Przekazał też, że pies poszukiwawczy potwierdził, że w miejscu budynku przebywa żywa osoba. - Z wywiadu przeprowadzonego z rodziną i minimalnego kontaktu z mężczyzną strażacy ustalili rejon, w którym się znajduje. Obecnie wszystkie nasze działania skupiają się na szybkim dotarciu do niego. Mężczyzna przebywał najprawdopodobniej w piwnicy, nad którą znajdowały się dwa stropy. Dlatego w tym momencie nie możemy powiedzieć, czy uda się go uratować, ale wszystkie nasze działania prowadzone są w tym kierunku - dodał wtedy rzecznik.

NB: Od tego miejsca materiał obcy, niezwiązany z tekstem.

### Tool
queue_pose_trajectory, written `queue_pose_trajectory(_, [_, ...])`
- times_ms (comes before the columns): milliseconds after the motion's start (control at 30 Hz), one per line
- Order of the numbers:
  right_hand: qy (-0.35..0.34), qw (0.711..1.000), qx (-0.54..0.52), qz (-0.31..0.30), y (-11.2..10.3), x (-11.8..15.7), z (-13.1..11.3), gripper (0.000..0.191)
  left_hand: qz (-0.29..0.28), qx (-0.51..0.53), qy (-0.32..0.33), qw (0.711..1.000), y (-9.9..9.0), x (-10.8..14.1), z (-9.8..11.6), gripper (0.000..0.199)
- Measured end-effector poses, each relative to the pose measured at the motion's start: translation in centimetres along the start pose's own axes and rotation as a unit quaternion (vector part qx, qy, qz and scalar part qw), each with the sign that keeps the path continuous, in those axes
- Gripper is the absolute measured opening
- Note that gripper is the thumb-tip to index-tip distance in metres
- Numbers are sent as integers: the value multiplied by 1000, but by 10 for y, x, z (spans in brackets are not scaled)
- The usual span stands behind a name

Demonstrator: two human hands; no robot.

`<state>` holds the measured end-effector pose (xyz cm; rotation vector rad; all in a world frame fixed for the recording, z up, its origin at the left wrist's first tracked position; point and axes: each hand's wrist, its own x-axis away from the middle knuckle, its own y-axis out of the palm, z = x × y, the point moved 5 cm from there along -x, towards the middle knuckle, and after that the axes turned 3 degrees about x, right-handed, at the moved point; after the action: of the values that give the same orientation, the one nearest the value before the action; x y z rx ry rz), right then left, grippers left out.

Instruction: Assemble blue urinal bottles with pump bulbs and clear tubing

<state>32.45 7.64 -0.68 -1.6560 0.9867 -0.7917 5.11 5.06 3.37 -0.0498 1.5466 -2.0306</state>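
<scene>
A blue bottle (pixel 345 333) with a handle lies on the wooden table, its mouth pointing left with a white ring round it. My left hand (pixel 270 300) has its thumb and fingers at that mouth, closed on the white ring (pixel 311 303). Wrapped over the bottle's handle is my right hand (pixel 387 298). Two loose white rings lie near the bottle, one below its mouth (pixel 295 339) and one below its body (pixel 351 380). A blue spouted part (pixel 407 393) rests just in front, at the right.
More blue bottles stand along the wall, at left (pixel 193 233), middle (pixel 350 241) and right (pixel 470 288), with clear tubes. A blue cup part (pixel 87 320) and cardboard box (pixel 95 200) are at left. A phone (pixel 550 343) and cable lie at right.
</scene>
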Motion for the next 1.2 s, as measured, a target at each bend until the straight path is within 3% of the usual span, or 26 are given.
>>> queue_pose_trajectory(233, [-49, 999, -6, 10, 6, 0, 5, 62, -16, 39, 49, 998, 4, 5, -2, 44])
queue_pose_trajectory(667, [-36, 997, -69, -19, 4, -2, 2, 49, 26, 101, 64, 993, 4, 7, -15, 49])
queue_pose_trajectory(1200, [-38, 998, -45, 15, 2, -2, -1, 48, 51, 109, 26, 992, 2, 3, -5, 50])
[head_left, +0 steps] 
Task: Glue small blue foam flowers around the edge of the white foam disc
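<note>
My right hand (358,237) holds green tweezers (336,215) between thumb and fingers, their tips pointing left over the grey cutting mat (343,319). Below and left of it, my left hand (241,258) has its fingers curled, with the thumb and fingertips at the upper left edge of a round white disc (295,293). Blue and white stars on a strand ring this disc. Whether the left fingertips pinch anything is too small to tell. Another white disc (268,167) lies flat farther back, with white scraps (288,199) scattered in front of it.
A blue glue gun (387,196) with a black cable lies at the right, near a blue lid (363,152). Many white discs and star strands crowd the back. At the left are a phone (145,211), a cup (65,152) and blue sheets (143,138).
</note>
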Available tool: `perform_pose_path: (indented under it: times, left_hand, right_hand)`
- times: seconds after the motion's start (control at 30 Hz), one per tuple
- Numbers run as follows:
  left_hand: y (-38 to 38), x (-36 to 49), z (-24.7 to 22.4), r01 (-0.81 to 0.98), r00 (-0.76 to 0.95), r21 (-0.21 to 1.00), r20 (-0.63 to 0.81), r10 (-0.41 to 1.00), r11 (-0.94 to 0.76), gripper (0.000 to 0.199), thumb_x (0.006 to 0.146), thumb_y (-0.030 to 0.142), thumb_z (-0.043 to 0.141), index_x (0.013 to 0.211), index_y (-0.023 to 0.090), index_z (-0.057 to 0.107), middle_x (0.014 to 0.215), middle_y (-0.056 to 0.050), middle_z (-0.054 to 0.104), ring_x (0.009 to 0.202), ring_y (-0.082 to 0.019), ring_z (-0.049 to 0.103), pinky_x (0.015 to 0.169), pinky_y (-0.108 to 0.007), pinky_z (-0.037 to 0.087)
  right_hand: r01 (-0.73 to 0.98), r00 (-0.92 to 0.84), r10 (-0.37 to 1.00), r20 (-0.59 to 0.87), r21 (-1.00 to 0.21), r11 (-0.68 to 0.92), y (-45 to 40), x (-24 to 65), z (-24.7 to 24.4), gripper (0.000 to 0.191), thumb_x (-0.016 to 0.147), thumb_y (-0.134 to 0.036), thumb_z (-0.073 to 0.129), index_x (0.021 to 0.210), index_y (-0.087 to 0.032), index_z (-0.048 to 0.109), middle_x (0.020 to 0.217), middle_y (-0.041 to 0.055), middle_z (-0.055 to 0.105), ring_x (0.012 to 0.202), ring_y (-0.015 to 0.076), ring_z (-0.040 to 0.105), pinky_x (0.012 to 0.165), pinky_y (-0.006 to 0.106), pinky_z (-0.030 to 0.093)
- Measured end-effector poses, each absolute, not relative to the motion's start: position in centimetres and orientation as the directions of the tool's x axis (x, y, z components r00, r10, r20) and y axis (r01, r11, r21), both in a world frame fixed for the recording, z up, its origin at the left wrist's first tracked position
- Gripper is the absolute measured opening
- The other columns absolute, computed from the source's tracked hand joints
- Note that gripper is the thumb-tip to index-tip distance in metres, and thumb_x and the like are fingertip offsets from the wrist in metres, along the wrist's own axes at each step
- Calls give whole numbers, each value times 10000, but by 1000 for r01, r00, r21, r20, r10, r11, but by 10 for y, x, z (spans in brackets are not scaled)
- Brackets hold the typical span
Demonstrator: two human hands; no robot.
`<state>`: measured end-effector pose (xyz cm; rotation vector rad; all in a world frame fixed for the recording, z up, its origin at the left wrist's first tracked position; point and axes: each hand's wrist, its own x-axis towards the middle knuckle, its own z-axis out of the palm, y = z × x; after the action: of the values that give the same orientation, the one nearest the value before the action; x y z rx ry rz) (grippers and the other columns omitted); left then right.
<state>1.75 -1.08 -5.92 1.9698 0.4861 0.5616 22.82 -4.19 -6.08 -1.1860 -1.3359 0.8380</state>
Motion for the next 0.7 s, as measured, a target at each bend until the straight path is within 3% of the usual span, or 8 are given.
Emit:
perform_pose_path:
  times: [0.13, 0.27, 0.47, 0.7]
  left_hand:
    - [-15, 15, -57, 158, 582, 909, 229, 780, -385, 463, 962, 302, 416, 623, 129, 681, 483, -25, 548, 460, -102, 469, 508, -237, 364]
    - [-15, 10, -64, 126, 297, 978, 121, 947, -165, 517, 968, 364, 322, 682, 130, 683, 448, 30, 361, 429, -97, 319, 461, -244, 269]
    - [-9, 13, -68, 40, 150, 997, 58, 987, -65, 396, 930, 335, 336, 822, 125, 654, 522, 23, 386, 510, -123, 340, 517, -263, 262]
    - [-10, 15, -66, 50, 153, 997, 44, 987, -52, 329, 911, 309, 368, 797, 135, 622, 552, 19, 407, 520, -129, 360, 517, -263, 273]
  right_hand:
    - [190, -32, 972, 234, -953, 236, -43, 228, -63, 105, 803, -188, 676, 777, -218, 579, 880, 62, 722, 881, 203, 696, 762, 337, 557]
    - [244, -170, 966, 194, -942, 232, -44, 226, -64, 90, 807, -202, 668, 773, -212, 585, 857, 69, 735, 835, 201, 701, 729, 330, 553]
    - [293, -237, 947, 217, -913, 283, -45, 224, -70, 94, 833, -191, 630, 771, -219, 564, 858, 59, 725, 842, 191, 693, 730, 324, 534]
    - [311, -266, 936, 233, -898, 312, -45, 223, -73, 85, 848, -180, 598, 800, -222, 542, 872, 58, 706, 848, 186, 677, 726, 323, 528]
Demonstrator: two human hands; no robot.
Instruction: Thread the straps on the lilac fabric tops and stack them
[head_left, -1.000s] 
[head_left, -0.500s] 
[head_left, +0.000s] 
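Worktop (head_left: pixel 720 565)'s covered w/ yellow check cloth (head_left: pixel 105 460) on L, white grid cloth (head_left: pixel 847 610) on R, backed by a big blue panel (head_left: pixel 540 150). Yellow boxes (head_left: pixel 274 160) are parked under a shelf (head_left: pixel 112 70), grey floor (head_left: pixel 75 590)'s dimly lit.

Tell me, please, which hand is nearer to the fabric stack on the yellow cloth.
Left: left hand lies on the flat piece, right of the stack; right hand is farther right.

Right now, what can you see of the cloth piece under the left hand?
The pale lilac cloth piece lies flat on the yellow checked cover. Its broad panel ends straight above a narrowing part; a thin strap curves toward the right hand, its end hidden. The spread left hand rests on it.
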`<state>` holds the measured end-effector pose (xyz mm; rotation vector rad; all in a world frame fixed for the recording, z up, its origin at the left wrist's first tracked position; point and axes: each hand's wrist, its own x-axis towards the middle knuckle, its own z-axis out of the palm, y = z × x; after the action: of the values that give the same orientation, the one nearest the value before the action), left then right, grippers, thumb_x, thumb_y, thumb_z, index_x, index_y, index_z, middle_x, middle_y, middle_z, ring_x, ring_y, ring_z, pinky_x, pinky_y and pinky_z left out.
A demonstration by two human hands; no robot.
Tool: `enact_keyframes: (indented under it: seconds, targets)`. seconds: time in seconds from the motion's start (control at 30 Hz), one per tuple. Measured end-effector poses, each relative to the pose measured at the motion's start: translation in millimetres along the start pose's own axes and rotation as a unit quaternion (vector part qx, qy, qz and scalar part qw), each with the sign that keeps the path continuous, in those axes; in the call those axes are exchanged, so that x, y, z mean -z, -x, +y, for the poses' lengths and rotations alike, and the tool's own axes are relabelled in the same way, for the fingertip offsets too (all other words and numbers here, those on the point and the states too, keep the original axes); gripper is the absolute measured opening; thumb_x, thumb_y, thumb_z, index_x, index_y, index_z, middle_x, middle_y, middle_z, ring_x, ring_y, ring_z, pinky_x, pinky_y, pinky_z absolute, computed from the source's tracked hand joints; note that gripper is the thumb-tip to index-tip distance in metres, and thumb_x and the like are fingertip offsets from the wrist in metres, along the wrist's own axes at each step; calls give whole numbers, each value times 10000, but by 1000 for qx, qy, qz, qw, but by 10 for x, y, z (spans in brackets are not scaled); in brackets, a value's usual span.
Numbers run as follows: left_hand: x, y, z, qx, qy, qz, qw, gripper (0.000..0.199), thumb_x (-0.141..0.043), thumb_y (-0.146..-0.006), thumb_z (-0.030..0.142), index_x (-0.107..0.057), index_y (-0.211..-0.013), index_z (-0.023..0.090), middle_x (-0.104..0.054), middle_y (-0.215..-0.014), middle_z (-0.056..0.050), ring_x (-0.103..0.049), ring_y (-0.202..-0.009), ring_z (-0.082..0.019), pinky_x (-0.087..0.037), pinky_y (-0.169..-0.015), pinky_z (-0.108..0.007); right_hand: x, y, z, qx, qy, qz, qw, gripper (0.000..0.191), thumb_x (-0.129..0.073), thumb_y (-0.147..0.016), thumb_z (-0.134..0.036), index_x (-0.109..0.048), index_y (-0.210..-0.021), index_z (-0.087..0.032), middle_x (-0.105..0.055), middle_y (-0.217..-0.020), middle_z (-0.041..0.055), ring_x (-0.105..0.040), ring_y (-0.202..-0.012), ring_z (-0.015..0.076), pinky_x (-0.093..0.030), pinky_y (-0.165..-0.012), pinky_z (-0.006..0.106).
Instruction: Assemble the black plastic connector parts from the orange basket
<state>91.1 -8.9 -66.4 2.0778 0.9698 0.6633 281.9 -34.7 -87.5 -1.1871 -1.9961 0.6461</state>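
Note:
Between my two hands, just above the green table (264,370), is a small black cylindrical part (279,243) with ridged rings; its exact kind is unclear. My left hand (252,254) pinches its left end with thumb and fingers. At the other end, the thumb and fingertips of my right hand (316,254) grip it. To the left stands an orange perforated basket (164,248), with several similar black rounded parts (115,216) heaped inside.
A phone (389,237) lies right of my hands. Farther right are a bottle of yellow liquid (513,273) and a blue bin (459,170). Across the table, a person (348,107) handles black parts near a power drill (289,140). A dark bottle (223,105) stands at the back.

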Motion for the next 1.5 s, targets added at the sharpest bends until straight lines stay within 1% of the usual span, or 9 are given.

Po ośmiu godzinach strażacy wydobyli mężczyznę spod gruzów. Był przytomny i miał oparzenia. Trafił do szpitala. - Na początku strażacy próbowali nawiązać kontakt, który był minimalny. Dzięki wsparciu rodziny udało się zlokalizować pomieszczenie, w którym znajdował się mężczyzna - relacjonował na antenie TVN24 mł. bryg. Pawlak.
Na miejscu pracowało 10 zastępów straży pożarnej, do akcji skierowano też grupę poszukiwawczo-ratowniczą oraz ciężki sprzęt. Pojawił się ponadto śmigłowiec Lotniczego Pogotowia Ratunkowego.
Według wstępnych ustaleń dom był ogrzewany za pomocą instalacji gazowej zasilanej butlami z gazem propan-butan. Obecnie nie ma już zagrożenia ponownego wybuchu.